Una parte de la población rechaza la actividad minera en el país porque contamina el medio ambiente. Cuando escucho a sus líderes me pregunto por qué rechazan la extracción de hierro, por ejemplo, y no rechazan la producción de acero. Rechazan la extracción de oro, plata, cobre, pero no la producción de joyas y cables eléctricos. Rechazan la extracción de combustibles fósiles pero demandan energía eléctrica. A todos nos preocupa el medio ambiente pero no por ello vamos a dejar de manejar automóviles y automatizar las fábricas, como tampoco vamos a dejar de respirar para no inhalar el dióxido de carbono en desmedro del medio ambiente. ¿Por qué no? Por la misma razón por la que no podemos rechazar la minería en particular ni la actividad industrial en general: los costos excederían a los beneficios.
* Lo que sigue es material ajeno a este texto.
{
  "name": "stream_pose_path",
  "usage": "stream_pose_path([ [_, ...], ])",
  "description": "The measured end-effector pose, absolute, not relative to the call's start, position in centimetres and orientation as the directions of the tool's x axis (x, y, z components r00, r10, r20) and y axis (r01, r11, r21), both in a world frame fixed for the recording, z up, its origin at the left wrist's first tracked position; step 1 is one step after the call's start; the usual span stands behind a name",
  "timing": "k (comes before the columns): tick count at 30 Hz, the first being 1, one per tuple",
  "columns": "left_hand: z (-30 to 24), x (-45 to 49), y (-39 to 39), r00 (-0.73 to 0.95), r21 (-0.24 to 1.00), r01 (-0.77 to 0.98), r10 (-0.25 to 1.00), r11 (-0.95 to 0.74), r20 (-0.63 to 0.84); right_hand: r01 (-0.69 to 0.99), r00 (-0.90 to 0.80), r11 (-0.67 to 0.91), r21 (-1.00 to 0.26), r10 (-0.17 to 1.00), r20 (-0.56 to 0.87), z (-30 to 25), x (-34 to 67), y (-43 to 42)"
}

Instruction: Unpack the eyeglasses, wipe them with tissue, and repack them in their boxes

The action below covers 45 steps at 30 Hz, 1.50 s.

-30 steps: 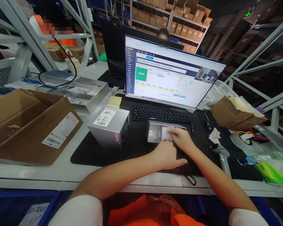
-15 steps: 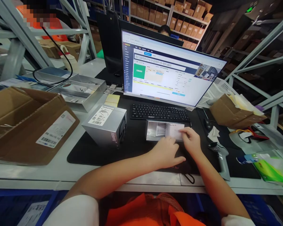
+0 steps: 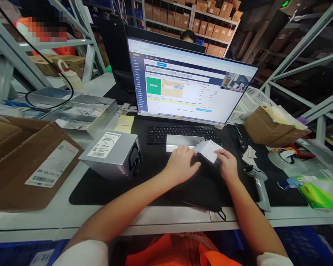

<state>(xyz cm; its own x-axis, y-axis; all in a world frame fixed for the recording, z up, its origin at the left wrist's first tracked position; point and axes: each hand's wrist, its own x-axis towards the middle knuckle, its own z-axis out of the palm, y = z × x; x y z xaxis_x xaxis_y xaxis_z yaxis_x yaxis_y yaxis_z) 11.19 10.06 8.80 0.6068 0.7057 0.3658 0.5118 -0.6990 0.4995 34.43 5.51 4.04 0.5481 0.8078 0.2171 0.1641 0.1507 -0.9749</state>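
Observation:
My left hand (image 3: 181,164) rests with curled fingers on the near edge of a small flat silver box (image 3: 183,141) lying on the black desk mat (image 3: 166,173) just before the keyboard (image 3: 183,133). A white paper slip (image 3: 209,150) is lifted off that box, and my right hand (image 3: 226,165) pinches its lower right corner. A bigger silver box with a white barcode label (image 3: 112,155) stands to the left on the mat. The monitor (image 3: 188,87) behind shows a web form.
An open brown carton (image 3: 24,162) lies at the left, metal trays (image 3: 83,112) behind it. A handheld scanner (image 3: 256,181) lies right of my right hand, beside a mouse (image 3: 241,144), a small carton of papers (image 3: 274,129) and green plastic bags (image 3: 319,192). Another person in orange stands at the back left.
My right hand has pulled the white slip off the flat box, to the right and upward. The left hand has slid forward onto the box. The view has shifted left.

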Motion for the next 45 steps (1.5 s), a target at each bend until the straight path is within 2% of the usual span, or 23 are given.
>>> stream_pose_path([
  [5,8.1,11.6,11.6,0.521,0.714,0.334,0.752,-0.615,0.404,-0.096,0.487,0.345,-0.934,0.834,0.259,5.1,34.3,4.0],
  [7,7.7,11.8,11.8,0.543,0.792,0.240,0.754,-0.562,0.370,-0.127,0.422,0.373,-0.919,0.859,0.291,5.4,33.7,3.2],
  [9,7.5,11.8,12.0,0.604,0.880,0.126,0.739,-0.458,0.298,-0.074,0.352,0.400,-0.914,0.868,0.351,5.6,33.2,2.4],
  [11,7.6,11.7,12.0,0.700,0.956,-0.041,0.674,-0.290,0.234,0.059,0.260,0.439,-0.897,0.860,0.438,5.8,32.8,1.7],
  [13,7.8,11.6,12.0,0.794,0.974,-0.202,0.565,-0.101,0.223,0.230,0.130,0.494,-0.838,0.838,0.530,6.2,32.5,1.2],
  [15,7.9,11.5,11.9,0.850,0.965,-0.262,0.478,0.022,0.220,0.365,-0.019,0.563,-0.741,0.801,0.599,6.7,32.2,1.0],
  [17,7.9,11.5,11.9,0.881,0.971,-0.232,0.436,0.062,0.183,0.444,-0.125,0.617,-0.650,0.761,0.636,7.1,31.9,1.0],
  [19,7.8,11.5,11.9,0.895,0.979,-0.190,0.422,0.074,0.142,0.493,-0.158,0.639,-0.591,0.734,0.661,7.3,31.6,1.3],
  [23,7.9,11.5,11.6,0.905,0.990,-0.125,0.416,0.059,0.089,0.571,-0.119,0.623,-0.535,0.707,0.697,7.3,31.1,1.8],
  [27,8.0,11.5,11.2,0.923,1.000,-0.002,0.384,-0.019,0.010,0.625,-0.060,0.566,-0.537,0.721,0.691,7.1,30.7,2.0],
  [31,7.7,11.8,11.1,0.893,0.998,0.016,0.451,-0.058,0.012,0.684,-0.032,0.532,-0.498,0.704,0.709,6.7,30.3,2.0],
  [34,7.3,12.2,11.1,0.864,0.993,-0.017,0.502,0.119,-0.045,0.709,-0.026,0.525,-0.471,0.686,0.727,6.5,30.3,2.0],
  [37,6.9,12.5,11.0,0.848,0.916,-0.070,0.508,0.394,-0.153,0.696,-0.036,0.538,-0.476,0.688,0.725,6.4,30.3,1.9],
  [39,6.7,12.7,10.9,0.845,0.868,-0.069,0.491,0.493,-0.211,0.680,-0.033,0.545,-0.490,0.691,0.722,6.4,30.4,1.9],
  [43,6.6,12.9,11.1,0.819,0.888,-0.082,0.538,0.453,-0.199,0.678,0.000,0.535,-0.504,0.686,0.728,6.0,30.5,1.9],
  [45,6.6,12.9,11.2,0.793,0.922,-0.104,0.590,0.374,-0.150,0.685,0.123,0.468,-0.558,0.681,0.722,5.6,30.5,2.0],
])
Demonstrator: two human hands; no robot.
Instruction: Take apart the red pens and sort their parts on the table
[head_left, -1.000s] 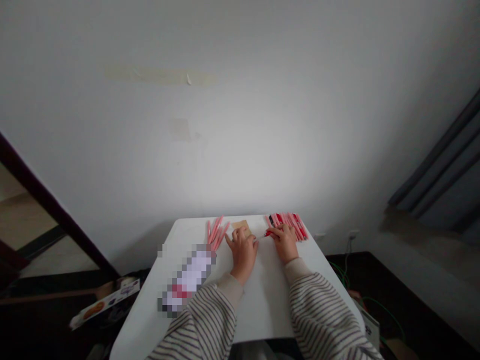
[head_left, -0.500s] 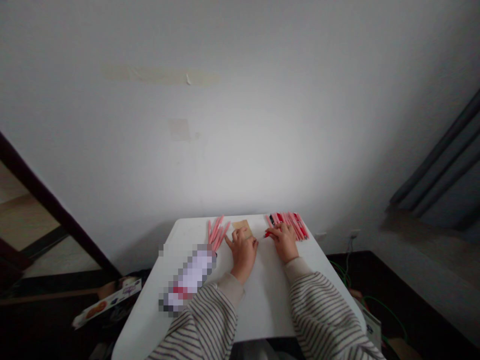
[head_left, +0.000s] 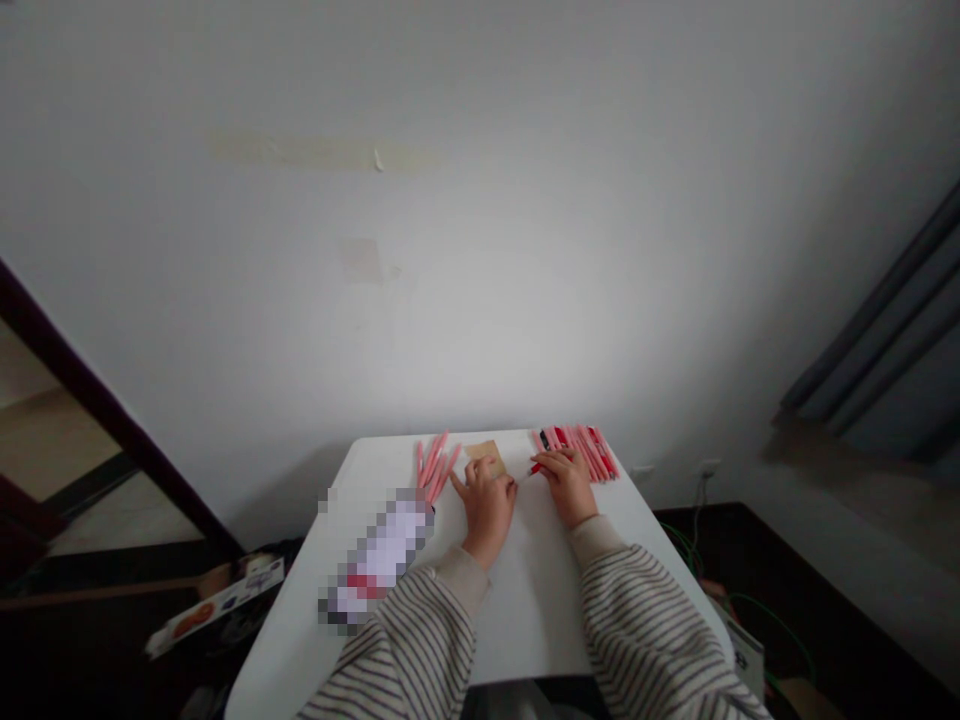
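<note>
My left hand (head_left: pixel 486 504) rests on the white table (head_left: pixel 525 600) with its fingers loosely curled, the fingertips by a small brown card (head_left: pixel 482 450); I see nothing in it. A fan of pink pens (head_left: pixel 433 464) lies just left of that hand. My right hand (head_left: pixel 568 485) is closed on a red pen (head_left: pixel 535 467), whose tip pokes out to the left. Just beyond the right hand lies a row of red and pink pens (head_left: pixel 581 446).
A blurred white and red package (head_left: pixel 379 555) lies on the table's left part. A printed box (head_left: pixel 217 600) sits on the dark floor to the left. Green cable (head_left: pixel 686 555) runs on the floor to the right. A white wall stands right behind the table.
The thin silver part that showed between my hands a second ago is out of sight, and the red pen has drawn in closer to my right hand. Both hands stay in place.
</note>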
Ello sería ir contra el dinamismo económico de nuestra sociedad y nuestro bienestar material.
Económicamente, sin embargo, el problema no está en la contaminación absoluta, sino en encontrar el nivel óptimo de contaminación, ese nivel que genera un equilibrio entre el beneficio de reducir la contaminación y el costo económico de dejar de producir los bienes de cuyos procesos transformativos emana esta contaminación.
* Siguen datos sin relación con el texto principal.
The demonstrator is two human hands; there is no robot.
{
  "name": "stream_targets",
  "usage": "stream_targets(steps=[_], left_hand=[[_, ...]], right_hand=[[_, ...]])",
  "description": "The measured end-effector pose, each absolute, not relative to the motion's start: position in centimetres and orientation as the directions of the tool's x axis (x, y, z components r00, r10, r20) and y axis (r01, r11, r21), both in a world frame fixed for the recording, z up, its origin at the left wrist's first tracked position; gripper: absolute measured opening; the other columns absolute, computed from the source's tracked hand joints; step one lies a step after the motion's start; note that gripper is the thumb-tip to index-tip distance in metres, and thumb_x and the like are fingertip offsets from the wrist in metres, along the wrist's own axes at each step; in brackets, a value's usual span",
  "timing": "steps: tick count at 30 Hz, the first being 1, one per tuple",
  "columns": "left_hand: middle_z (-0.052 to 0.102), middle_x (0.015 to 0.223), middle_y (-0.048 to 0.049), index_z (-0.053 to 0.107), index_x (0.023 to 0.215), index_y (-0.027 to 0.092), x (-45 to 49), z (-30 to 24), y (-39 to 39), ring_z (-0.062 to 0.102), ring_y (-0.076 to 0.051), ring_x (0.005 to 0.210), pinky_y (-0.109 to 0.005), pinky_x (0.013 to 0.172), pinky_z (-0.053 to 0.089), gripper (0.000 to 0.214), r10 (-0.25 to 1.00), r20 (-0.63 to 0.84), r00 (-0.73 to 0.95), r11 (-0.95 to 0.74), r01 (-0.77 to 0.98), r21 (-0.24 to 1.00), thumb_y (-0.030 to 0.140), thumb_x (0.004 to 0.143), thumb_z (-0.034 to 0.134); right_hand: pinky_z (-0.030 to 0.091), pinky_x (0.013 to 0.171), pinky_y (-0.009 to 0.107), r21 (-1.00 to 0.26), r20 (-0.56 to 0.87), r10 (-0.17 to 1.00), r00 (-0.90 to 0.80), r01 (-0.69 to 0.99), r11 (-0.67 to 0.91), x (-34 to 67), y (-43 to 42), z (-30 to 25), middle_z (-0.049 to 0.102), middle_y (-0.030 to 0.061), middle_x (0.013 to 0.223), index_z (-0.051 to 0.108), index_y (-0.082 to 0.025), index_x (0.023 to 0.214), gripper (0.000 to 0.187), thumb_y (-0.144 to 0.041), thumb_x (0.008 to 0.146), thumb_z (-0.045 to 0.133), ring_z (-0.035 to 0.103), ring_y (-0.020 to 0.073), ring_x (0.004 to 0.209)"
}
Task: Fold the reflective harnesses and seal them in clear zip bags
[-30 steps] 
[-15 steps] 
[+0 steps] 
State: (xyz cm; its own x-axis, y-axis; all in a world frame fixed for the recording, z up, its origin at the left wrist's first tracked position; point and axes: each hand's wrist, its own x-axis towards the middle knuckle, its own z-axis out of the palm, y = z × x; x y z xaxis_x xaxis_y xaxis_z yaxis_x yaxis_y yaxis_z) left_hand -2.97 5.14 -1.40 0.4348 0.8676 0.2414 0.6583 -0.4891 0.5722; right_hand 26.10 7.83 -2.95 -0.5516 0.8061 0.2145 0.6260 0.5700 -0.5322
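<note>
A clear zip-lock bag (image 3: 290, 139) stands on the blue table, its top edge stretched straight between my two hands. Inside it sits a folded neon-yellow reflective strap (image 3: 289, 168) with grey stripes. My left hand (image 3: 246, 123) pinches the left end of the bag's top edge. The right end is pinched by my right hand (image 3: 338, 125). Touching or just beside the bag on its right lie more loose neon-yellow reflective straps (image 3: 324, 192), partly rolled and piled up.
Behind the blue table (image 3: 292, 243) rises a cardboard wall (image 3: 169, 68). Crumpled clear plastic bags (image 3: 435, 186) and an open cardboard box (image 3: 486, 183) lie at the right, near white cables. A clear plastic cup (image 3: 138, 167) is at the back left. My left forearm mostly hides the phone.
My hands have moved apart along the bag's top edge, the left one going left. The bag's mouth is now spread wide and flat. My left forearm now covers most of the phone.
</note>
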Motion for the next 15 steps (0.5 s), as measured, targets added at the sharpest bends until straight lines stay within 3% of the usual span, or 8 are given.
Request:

Lamentablemente, las entidades que el Estado ha creado para abordar este tipo de temas no contemplan los mecanismos efectivos para obtener y asegurar dicho equilibrio, ni el orden necesario para alinear los intereses en esta dirección. Es por ello que siempre he propuesto el mercado como medio para abordar este tema. Por ejemplo en vez de exigir que la mina procese sus desechos de una forma o que garantice niveles cualitativos del agua que ha de verter en los ríos, podríamos gravar su actividad económica con un impuesto a sus efluentes contaminantes. La probabilidad de que mediante este impuesto obtengamos dicho equilibrio es mucho mayor porque la mina tendría un incentivo económico para generar la menor cantidad de descargas contaminantes.
Esta opción tiene claras ventajas. Primero, la menor generación de efluentes se daría mediante la inversión mínima indispensable de tecnología afín y no necesariamente mediante la reducción de la actividad extractiva. Segundo, habría evidencia fáctica de los costos incurridos para reducir la contaminación. Si el impuesto generara una reducción de efluentes considerable, significa que la mina tendría poco que ganar con mantener el nivel de contaminación constante. Si el impuesto no llegara a generar una reducción de efluentes, tendríamos la figura opuesta. Pero en este caso el Gobierno tendría el impuesto para compensar a los perjudicados o para redimir el daño ambiental. Finalmente, este impuesto trasladaría los costos a los consumidores según la organización de los mercados relevantes. La diferencia entre un impuesto de este tipo y la regulación es que este impuesto mantendría la contaminación ambiental en los niveles dispuestos por la sociedad y la controlaría a menor costo (Con información del diario Expreso).